D’autre part, aux termes de l’article 1729 du même code : « Les inexactitudes ou les omissions relevées dans une déclaration ou un acte comportant l’indication d’éléments à retenir pour l’assiette ou la liquidation de l’impôt ainsi que la restitution d’une créance de nature fiscale dont le versement a été indûment obtenu de l’Etat entraînent l’application d’une majoration de : (…) b. 80 % en cas d’abus de droit au sens de l’article L. 64 du livre des procédures fiscales, elle est ramenée à 40 % lorsqu’il n’est pas établi que le contribuable a eu l’initiative principale du ou des actes constitutifs de l’abus de droit ou en a été le principal bénéficiaire.
La charge de la preuve, en ce qui concerne les pénalités pouvant être infligées en cas d’abus de droit, est régie, non par les dispositions du dernier alinéa de l’article L. 64 du livre des procédures fiscales, mais par celles de l’article L. 195 A du même livre, en vertu desquelles la preuve incombe à l’administration, et par celles de l’article 1729 du code général des impôts, lesquelles prévoient également qu’il appartient à l’administration d’établir le bien-fondé des pénalités en cas d’abus de droit.
Pour justifier du bien-fondé de la pénalité prévue au b) de l’article 1729, l’administration a relevé que M. C… est associé majoritaire et cogérant de la SARL C… gestion, et qu’il pouvait décider tant de la convocation de l’assemblée générale que du rachat des parts dans le cadre d’une réduction puis d’une augmentation de capital. M. C… qui était à l’initiative principale du montage juridique en a également été le bénéficiaire principal en tant qu’il lui a initialement permis de diminuer son imposition. Par suite et alors, ainsi qu’il a été énoncé précédemment que l’administration était fondée à mettre en œuvre la procédure de l’abus de droit en application de l’article L. 64 du livre des procédures fiscales, M. et Mme C… qui ne contestent d’ailleurs ni le montant ni le calcul de la majoration ne sont pas fondés à demander la décharge de la majoration en litige.
Il résulte de tout ce qui précède, sans qu’il soit besoin de se prononcer sur la fin de non recevoir opposée en défense, que les conclusions B… et Mme C… à fin de décharge de droits et pénalités doivent être rejetées.
Sur les conclusions à fin de sursis de paiement :
Le présent jugement se prononce sur le fond de l’affaire. Les conclusions de la requête tendant au sursis de paiement des impositions contestées se trouvent donc privées d’objet.

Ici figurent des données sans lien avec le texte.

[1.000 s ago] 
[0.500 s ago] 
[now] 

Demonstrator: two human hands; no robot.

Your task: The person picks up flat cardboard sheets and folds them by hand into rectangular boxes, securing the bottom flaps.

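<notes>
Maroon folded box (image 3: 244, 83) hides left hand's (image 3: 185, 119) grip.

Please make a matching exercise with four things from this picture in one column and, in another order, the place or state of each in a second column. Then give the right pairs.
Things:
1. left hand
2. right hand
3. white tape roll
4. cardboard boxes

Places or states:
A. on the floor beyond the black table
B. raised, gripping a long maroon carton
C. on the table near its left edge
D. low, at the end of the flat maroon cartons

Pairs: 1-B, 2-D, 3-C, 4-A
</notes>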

Sur les frais d’instance :
Dès lors que le présent jugement rejette les conclusions à fin de décharge présentées par M. et Mme C…, leurs conclusions aux fins d’injonction et celles relatives aux frais d’instance doivent également être rejetées.
D E C I D E :
Article 1er : Il n’y a plus lieu de statuer sur les conclusions tendant au sursis de paiement.
Article 2 : Le surplus des conclusions de la requête B… et Mme C… est rejeté.
Article 3 : Le présent jugement sera notifié à M. A… C…, à Mme D… C… et à l’administrateur général des finances publiques, chef de la direction spécialisée de contrôle fiscal de Nouvelle-Aquitaine.
Délibéré après l’audience du 2 avril 2026, à laquelle siégeaient :
M. Ferrari, président,
M. Vaquero, premier conseiller,
Mme Glize, première conseillère.
Rendu public par mise à disposition au greffe le 9 avril 2026.
La rapporteure,
J. GLIZE
Le président,
D. FERRARI
La greffière,
L. SAFRAN
La République mande et ordonne au ministre de l’économie, des finances et de la souveraineté industrielle, énergétique et numérique en ce qui le concerne ou à tous commissaires de justice à ce requis en ce qui concerne les voies de droit commun contre les parties privées, de pourvoir à l’exécution de la présente décision.